Atualizado em 05/09/2021 às 18:11

Pouca estrutura e superlotação. Esse é o cenário comum no sistema prisional brasileiros. O país é o quarto com a maior população carcerária do mundo em uma formatação, segundo os especialistas em segurança, que não contribui para a recuperação dos detentos. Em Minas, as 197 unidades prisionais abrigam mais de 74 mil detentos – 4.556 deles estão nas 17 estruturas existentes no Norte de Minas.
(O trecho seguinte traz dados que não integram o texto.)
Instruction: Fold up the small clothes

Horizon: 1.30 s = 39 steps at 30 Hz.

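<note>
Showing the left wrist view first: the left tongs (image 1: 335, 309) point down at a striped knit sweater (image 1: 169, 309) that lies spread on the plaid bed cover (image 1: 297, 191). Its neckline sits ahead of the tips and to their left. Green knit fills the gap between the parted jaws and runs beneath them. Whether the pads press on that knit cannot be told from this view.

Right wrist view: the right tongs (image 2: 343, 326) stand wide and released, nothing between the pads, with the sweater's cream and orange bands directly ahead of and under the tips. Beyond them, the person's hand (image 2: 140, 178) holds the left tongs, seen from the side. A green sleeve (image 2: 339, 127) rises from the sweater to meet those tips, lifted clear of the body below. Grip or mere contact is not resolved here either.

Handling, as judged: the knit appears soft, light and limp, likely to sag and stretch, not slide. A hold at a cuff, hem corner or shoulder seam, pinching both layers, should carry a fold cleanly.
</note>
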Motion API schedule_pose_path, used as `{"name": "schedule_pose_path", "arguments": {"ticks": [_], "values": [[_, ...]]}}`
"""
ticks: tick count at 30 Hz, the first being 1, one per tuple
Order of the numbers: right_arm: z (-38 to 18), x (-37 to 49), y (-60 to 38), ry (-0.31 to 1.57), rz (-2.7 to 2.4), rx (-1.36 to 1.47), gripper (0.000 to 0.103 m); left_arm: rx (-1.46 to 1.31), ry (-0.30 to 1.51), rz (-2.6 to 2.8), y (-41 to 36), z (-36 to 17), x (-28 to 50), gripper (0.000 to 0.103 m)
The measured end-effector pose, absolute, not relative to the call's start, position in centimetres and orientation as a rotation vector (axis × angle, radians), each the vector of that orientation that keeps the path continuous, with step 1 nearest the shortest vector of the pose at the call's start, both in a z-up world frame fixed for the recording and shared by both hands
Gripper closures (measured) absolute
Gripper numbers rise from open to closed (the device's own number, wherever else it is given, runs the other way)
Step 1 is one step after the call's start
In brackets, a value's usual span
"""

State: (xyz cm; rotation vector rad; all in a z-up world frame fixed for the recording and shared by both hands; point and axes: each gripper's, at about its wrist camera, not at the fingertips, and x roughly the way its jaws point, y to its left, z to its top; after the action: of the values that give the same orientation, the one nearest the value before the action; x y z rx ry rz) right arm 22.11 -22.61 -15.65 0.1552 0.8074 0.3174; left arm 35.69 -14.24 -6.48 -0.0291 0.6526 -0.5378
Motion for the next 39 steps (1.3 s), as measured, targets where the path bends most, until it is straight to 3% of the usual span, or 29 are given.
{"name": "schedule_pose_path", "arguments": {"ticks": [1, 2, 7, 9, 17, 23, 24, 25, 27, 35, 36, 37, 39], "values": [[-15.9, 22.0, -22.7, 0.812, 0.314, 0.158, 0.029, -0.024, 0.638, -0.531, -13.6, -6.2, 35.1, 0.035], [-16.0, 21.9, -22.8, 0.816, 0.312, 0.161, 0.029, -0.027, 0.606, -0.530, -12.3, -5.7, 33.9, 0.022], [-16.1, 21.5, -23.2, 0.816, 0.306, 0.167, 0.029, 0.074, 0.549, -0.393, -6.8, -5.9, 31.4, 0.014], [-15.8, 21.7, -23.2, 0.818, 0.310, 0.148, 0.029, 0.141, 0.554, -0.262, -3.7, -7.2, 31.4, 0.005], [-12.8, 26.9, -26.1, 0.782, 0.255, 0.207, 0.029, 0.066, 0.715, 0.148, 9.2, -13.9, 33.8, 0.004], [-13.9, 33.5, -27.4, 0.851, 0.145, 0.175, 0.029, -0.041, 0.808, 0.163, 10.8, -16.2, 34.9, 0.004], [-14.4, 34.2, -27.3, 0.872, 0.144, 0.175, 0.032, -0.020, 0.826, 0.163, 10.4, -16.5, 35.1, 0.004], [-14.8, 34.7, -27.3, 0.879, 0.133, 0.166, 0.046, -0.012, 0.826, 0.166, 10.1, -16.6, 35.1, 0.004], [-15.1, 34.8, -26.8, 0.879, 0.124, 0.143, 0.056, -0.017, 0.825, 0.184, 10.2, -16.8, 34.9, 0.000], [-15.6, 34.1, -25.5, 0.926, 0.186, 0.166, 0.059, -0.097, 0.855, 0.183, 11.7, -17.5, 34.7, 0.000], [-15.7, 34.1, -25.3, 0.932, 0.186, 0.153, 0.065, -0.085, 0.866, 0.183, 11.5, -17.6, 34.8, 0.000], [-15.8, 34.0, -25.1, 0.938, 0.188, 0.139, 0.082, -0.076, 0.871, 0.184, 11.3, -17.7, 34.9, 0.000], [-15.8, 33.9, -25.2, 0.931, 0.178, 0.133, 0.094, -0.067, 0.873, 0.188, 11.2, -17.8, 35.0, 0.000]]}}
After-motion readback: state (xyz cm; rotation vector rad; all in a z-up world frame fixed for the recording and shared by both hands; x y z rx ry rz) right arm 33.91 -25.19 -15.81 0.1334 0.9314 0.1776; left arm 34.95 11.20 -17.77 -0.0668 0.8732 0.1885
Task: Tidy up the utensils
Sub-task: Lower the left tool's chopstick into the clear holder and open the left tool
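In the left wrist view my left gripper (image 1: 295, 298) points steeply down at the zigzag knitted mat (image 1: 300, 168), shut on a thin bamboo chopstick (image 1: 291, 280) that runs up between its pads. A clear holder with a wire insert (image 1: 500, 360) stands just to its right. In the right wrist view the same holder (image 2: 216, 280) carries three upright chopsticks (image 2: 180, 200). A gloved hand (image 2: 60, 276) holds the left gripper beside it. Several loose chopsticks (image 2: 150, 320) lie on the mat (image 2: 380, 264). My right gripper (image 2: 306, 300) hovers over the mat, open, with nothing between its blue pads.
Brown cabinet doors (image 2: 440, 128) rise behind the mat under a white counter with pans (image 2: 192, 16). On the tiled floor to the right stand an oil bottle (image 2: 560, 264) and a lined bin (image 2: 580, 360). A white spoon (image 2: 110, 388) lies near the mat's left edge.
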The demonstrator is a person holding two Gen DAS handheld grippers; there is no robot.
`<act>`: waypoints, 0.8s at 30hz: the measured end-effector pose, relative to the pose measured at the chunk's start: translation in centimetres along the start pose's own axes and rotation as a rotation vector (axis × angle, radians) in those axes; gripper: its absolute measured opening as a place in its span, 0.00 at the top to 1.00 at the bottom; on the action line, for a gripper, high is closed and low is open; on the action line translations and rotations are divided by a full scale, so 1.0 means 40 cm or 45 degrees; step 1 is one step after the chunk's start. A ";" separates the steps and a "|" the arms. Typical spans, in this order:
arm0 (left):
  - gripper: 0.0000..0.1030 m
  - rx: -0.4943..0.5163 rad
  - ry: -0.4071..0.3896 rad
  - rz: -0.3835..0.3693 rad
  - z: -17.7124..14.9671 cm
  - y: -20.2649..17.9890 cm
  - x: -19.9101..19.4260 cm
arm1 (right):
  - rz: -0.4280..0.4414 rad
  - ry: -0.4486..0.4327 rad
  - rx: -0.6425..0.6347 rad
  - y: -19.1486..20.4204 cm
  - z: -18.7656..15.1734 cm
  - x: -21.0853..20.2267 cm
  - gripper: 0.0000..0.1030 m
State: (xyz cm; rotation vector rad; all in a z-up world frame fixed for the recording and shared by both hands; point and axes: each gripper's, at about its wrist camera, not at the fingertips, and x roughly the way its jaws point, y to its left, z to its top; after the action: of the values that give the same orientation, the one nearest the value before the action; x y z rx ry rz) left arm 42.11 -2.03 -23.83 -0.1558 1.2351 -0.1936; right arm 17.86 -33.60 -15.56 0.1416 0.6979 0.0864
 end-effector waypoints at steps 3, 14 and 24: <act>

E a comprovação de que o que sistema está falido, na avaliação de quem atua no judiciário e na área de segurança, é a de que 90% dos presos que conseguem a liberdade no Norte de Minas voltam a praticar crimes e retornam para as celas.

Para o presidente da Comissão de Assuntos Carcerários e Direito Penal da 11ª Subseção da OAB de Montes Claros, Bruno Freitas, a situação do sistema prisional como um todo é péssimo. “Estamos diante de uma bomba-relógio”, afirma Freitas, que destaca o índice de 90% de reincidência, devido à falta de oportunidade para os egressos do sistema prisional.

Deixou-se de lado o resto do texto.